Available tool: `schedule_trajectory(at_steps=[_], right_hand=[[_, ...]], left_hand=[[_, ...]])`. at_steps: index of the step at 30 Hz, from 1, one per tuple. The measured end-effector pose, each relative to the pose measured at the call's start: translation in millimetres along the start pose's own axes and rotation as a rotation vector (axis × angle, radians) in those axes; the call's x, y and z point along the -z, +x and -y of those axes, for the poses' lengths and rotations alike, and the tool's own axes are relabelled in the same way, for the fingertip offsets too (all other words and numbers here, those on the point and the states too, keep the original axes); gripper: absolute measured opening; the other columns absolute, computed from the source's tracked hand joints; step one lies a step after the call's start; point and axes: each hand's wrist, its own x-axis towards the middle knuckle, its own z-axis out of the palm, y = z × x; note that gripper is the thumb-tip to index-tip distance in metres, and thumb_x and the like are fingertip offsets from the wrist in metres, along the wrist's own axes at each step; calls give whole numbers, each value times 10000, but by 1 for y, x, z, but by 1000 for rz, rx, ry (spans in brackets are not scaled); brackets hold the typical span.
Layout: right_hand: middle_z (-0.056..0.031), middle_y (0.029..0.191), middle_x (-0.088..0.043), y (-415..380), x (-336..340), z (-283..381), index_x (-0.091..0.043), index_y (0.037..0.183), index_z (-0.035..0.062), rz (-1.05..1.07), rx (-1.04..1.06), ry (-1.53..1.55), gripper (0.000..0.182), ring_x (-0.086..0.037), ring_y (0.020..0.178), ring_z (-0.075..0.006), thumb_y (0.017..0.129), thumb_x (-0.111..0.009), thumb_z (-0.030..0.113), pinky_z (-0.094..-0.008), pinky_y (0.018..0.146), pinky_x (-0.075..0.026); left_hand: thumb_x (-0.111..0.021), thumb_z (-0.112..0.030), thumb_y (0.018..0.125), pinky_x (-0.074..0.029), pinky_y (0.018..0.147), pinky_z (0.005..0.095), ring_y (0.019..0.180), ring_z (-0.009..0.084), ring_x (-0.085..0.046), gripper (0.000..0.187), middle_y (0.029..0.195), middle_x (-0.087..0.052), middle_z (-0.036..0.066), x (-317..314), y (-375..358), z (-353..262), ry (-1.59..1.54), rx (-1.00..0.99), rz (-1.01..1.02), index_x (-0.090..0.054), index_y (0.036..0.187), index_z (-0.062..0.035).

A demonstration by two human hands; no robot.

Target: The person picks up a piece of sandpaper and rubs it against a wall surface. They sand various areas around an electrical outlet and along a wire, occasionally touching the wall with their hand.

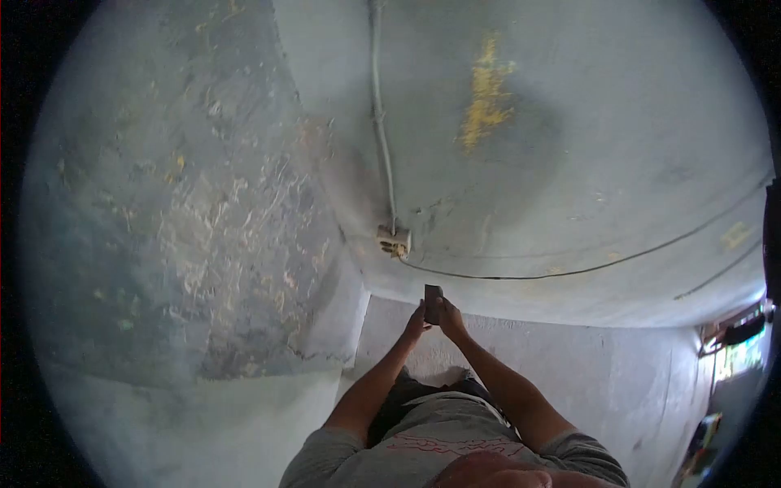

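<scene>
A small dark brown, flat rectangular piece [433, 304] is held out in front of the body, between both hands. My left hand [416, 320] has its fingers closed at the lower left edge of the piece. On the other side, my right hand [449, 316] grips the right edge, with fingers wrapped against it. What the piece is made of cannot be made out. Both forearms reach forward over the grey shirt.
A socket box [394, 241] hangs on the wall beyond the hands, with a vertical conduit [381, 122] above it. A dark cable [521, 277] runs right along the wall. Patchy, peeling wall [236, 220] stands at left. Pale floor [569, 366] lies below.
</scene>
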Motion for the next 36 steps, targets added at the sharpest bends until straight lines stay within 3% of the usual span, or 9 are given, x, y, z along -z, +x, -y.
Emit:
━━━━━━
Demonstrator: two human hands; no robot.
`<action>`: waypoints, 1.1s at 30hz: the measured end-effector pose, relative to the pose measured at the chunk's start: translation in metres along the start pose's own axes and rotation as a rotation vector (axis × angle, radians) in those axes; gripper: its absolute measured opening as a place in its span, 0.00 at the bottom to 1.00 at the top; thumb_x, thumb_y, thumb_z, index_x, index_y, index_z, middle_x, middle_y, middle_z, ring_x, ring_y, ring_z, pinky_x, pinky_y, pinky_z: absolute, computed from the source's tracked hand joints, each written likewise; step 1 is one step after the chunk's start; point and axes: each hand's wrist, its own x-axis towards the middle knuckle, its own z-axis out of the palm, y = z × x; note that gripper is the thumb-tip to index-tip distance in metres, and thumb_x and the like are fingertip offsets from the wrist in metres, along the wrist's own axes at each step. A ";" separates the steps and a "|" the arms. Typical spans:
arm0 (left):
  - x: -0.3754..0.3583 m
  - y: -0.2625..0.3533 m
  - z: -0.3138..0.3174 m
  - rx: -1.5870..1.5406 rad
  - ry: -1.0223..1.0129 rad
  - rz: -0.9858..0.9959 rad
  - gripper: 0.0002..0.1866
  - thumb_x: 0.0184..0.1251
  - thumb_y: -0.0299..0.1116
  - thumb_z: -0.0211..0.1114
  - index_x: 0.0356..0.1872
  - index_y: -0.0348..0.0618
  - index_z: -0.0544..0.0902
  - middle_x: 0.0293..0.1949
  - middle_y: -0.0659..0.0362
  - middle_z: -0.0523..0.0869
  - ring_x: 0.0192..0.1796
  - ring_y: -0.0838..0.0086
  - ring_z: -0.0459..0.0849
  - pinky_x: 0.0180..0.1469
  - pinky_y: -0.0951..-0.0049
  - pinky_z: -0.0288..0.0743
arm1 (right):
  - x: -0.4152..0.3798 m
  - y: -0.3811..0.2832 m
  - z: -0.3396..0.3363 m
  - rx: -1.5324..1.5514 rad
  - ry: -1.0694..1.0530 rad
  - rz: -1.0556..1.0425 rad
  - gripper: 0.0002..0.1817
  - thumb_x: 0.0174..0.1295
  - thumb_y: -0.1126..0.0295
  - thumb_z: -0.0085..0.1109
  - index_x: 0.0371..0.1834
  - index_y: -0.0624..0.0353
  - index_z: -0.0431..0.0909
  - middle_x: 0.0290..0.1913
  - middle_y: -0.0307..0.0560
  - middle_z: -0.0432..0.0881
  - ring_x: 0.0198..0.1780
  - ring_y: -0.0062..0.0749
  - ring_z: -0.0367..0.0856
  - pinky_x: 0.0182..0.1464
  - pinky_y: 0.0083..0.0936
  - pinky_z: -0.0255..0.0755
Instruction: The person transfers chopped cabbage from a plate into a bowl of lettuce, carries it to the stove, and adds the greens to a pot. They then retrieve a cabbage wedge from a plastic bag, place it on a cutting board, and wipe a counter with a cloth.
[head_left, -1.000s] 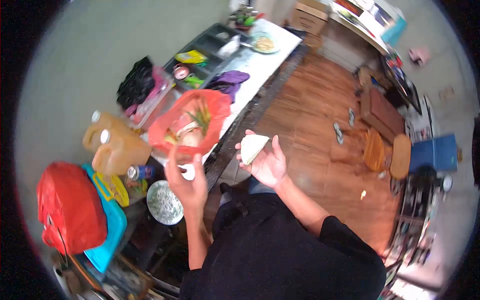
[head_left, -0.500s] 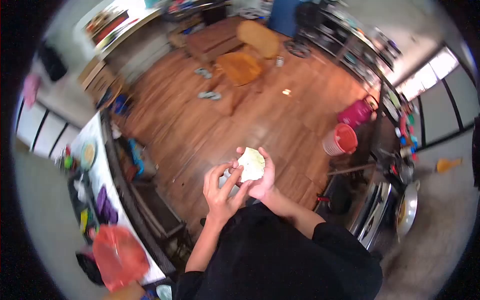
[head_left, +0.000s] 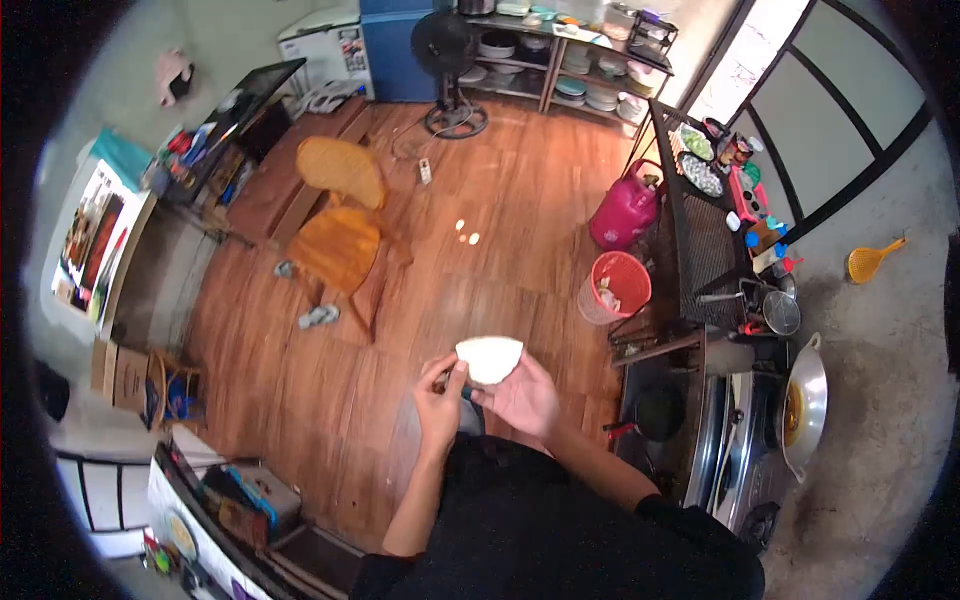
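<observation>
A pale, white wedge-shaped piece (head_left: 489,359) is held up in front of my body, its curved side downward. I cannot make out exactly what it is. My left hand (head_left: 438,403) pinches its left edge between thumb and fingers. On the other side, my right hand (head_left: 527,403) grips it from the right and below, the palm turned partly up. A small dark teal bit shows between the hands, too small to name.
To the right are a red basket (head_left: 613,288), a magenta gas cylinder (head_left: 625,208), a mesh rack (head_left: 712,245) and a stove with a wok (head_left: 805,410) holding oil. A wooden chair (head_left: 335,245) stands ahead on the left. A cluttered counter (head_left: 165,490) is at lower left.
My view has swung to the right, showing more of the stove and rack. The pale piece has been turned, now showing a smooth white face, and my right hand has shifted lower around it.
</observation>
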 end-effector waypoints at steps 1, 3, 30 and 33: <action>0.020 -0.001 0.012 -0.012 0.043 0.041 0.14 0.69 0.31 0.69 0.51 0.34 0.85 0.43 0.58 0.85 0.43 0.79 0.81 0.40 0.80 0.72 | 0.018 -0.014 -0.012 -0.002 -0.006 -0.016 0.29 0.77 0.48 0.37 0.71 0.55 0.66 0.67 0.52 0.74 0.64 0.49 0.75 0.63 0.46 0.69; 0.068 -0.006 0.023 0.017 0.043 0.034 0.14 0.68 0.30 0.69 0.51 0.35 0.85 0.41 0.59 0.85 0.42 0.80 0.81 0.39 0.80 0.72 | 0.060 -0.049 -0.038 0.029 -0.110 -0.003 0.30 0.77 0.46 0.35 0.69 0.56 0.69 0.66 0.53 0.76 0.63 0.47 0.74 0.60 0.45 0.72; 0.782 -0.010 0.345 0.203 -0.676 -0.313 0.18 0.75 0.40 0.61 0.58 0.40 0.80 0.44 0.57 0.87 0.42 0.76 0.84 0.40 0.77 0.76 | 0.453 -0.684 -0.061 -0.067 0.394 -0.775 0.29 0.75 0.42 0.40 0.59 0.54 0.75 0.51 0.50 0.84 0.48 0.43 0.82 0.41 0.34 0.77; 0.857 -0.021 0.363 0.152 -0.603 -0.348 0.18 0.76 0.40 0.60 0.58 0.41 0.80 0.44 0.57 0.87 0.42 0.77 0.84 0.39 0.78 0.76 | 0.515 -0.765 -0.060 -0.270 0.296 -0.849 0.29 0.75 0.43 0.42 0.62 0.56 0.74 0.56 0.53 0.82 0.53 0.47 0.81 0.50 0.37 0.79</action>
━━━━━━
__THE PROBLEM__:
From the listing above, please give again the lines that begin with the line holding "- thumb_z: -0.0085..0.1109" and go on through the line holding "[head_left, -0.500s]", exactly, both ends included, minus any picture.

__RESULT OF THIS EXERCISE__:
  - thumb_z: -0.0085..0.1109
  - index_x: 0.0371..0.1834
  - index_y: -0.0624..0.0353
  - index_z: -0.0431..0.0909
  - middle_x: 0.0290..0.1913
  - middle_y: -0.0307..0.0560
  - middle_z: -0.0432..0.0881
  - ring_x: 0.0198..0.1780
  - ring_y: -0.0062..0.0749
  - ring_z: -0.0367..0.0856
  - pinky_x: 0.0182..0.1464
  - pinky_y: 0.0083..0.0936
  - pinky_z: -0.0255..0.0755
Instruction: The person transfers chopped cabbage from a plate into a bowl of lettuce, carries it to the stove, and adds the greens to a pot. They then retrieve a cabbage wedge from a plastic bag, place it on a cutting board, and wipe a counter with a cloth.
[head_left, -1.000s] 
[head_left, -0.500s] 

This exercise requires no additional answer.